Whereas Mamoulian’s went into a stylistic experiment almost straight away, Flemings film feels safer and more like a romantically envisioned costume drama.
The opening is no longer in first person, looking out from the viewer’s perspective but third-person view of a softly lit church ceremony interrupted by a madman.
This stark contrast somewhat flattens Fleming’s film making it seem far more average than it actually is.
Taken as a singular film, this edition is at once a classy, period drama full of detail and elegance just like its glamorous cast.
Spencer Tracy replaces Fredric March as the eponymous Doctor and just about carries the weight of burden that the character is forced to endure.
Again though, his performance is in the shadow of the previous adaptations success and is simply no match for Fredric March’s Oscar winning show.
Where Fleming’s film does improve upon is in its supporting performances.
Outside of March, Mamoulian’s film was let down by a relatively wooden support cast.
Fleming instantly sees to this by casting Lana Turner as his love interest, Beatrix, and Ingrid Bergman as the victimised Ivy.
These two performances instantly bring the drama up a level, injecting elegance into relatively two-dimensional characters.
This story also has some very interesting ways of visually showing Jekyll’s ideas, especially his scientific ones.

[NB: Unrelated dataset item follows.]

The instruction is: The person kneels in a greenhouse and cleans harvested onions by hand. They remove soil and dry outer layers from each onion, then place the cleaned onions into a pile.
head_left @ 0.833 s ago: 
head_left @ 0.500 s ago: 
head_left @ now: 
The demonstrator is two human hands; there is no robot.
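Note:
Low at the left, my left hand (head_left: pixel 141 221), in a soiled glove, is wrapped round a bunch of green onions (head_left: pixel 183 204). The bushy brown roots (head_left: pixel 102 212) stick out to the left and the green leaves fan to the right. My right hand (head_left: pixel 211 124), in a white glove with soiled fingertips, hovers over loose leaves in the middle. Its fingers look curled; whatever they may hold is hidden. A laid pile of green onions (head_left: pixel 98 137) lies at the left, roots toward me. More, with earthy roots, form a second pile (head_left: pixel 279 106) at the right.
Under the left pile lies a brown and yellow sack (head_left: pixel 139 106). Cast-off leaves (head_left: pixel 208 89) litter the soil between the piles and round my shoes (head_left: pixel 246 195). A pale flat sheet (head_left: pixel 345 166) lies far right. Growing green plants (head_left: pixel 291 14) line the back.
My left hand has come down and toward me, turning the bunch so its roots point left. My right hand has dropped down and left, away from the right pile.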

A wonderful montage sequence shows his persistent research into the inner evil which culminates in a simple character transition between a rat and rabbit.

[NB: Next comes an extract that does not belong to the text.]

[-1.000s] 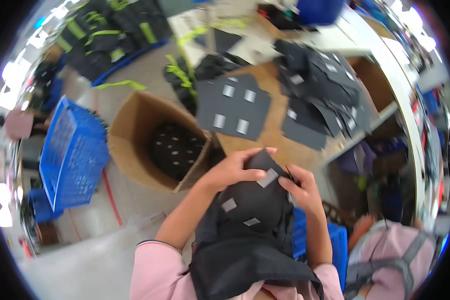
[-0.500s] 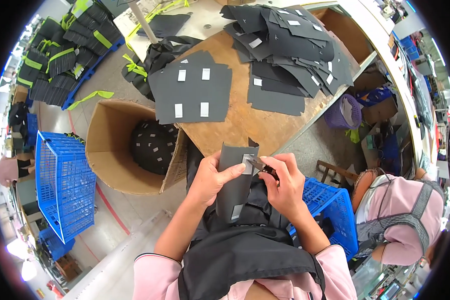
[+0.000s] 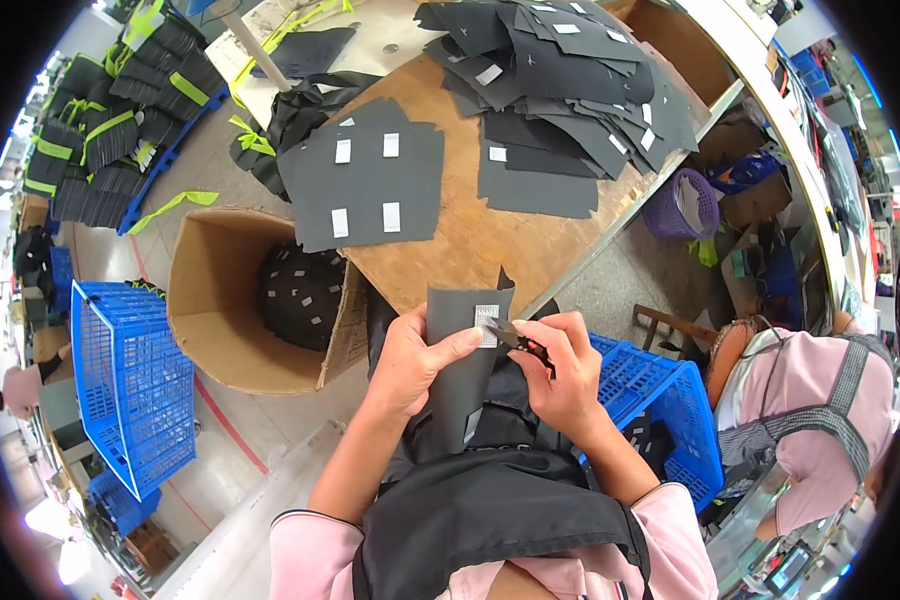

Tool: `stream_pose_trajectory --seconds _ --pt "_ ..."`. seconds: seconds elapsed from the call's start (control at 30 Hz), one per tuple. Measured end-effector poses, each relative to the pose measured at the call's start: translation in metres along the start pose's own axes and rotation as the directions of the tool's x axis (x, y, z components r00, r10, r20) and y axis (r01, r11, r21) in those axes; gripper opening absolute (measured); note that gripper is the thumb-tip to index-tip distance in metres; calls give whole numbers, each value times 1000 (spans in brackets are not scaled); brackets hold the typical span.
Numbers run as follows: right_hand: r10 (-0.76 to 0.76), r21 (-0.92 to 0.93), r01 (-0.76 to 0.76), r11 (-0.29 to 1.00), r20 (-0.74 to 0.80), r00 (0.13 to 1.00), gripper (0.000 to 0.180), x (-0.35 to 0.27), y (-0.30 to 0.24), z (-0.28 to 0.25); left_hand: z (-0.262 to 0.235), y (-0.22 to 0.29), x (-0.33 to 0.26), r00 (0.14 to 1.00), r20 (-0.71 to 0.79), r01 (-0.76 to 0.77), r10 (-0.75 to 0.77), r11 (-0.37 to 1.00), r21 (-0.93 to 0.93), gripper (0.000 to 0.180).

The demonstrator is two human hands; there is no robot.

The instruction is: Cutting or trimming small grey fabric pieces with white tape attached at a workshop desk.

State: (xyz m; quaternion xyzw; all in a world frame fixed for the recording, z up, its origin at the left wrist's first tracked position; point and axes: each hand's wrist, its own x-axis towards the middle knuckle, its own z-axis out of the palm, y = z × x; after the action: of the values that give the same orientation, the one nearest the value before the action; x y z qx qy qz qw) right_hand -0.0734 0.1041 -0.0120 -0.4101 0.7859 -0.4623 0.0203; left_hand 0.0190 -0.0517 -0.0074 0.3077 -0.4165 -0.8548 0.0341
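My left hand [image 3: 410, 362] is closed on a dark grey fabric panel [image 3: 454, 380], its thumb lying over the front beside a white patch [image 3: 486, 326]. The panel hangs curved in front of my apron, and a second white patch [image 3: 472, 424] shows lower down. In my right hand [image 3: 562, 368] is a small pair of thread snips [image 3: 518, 342], gripped between thumb and fingers. The tips of the snips lie at the edge of the upper patch. Whether the blades touch a thread there is too small to tell.
Ahead, a wooden table [image 3: 470, 236] bears a flat panel with white patches [image 3: 362, 182] and a heaped stack of panels [image 3: 570, 95]. A cardboard box [image 3: 205, 300] with panels inside and a blue crate [image 3: 135, 390] stand left. Another blue crate [image 3: 660, 385] and a co-worker [image 3: 820, 420] are at right.
The panel has turned, so the upper white patch faces more fully toward me. My right hand and the snips have shifted slightly left and down. The view has swung a little.
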Motion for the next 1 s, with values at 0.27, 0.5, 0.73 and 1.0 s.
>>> stream_pose_trajectory --seconds 0.27,0.5,0.73,1.0 --pt "-7 10 7 1000 -43 999 30 2 2 3 1 0 -1 999 19 30 -29 999 -24 34" --pt "-41 16 42 999 -72 997 29 -2 3 0 -1 -2 -2 999 35 35 -35 999 11 30" --pt "-16 69 24 997 -109 994 32 8 3 -11 -1 2 -3 998 39 37 -41 995 96 31" --pt "-33 -1 33 999 0 999 35 3 4 -7 2 5 -3 997 48 51 -58 990 130 28"
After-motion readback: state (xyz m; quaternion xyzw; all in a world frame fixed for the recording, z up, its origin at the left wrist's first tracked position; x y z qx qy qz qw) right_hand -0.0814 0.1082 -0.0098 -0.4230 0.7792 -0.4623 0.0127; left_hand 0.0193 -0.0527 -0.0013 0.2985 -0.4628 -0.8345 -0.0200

These moments are fleeting though and the film spends far too long lingering on Jekyll’s soft focused life than on the horror of his actions.
His transformation, which is roughly a third of the way through film shows a Hitchcock-like dream sequence in place of a full blown metamorphosis.

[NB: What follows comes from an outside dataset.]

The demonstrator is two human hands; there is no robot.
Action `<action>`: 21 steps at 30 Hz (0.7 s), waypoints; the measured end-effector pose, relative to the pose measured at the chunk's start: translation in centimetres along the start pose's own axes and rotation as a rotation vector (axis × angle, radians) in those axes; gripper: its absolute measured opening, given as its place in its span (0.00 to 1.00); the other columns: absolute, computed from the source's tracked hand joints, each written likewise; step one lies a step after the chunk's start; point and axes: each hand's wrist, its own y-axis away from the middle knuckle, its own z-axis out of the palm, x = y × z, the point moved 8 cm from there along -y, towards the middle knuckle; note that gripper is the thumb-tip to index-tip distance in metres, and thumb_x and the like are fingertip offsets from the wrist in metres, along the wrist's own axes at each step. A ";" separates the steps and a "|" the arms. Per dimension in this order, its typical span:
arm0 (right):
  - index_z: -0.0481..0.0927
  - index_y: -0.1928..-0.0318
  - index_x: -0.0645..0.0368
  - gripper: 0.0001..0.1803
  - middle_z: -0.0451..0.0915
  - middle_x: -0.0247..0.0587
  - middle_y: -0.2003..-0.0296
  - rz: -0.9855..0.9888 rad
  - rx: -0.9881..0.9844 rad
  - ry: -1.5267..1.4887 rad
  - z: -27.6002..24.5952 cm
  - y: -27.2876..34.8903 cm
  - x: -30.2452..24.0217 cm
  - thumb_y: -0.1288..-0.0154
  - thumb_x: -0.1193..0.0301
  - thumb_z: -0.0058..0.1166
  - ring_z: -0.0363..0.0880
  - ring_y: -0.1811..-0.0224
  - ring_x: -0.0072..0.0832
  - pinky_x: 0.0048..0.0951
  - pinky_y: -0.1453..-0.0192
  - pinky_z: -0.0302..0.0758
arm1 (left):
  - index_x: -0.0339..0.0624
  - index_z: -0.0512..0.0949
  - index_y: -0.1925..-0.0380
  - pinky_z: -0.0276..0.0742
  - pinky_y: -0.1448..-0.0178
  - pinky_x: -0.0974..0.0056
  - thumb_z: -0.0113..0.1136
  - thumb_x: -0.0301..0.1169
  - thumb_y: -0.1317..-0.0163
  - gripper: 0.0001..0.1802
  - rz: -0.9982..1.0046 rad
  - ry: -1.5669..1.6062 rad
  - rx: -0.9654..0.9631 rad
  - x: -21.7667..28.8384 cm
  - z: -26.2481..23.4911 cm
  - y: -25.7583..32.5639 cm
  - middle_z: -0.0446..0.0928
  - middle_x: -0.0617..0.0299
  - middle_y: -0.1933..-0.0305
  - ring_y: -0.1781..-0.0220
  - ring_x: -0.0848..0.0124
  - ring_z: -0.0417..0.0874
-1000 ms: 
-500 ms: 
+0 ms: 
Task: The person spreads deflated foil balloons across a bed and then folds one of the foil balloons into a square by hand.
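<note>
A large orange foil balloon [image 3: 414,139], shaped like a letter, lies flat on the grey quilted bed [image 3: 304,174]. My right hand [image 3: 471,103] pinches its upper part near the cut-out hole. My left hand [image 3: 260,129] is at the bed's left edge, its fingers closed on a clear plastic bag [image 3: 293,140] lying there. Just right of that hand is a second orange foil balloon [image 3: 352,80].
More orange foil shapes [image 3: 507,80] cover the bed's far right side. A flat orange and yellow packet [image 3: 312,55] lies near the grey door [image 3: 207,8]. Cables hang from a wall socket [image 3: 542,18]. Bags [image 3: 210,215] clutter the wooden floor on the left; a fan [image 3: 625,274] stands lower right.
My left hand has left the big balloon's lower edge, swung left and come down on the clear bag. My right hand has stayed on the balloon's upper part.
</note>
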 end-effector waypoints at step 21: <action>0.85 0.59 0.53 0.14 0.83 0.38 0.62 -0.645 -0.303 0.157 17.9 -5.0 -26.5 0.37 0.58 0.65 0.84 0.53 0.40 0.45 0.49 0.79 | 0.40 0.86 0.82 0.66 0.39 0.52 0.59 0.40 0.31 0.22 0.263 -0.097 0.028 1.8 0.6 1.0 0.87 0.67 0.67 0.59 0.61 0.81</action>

It seems almost Freudian as he sees a flower floating down a river before whipping horses which turn into his two love interests.
Fleming’s film is wiser in terms of the transformation than Mamoulian’s specifically because it is one that is clearly more of a mental change of state than a physical one.
Tracy’s hair becomes slightly ruffled and sweaty but overall it is the performance more than any make-up that makes this change happen.
This does however lead to the differences being a little undefined and loose.
Though still a solid, romantic horror with a high quality veneer and cast, Fleming’s Dr Jekyll and Mr Hyde will be forever the lesser film in contrast to its predecessor.
However, this shouldn’t detract from its many merits which come together to make an excellent, psychological horror film and a fitting adaptation of Stevenson’s narrative.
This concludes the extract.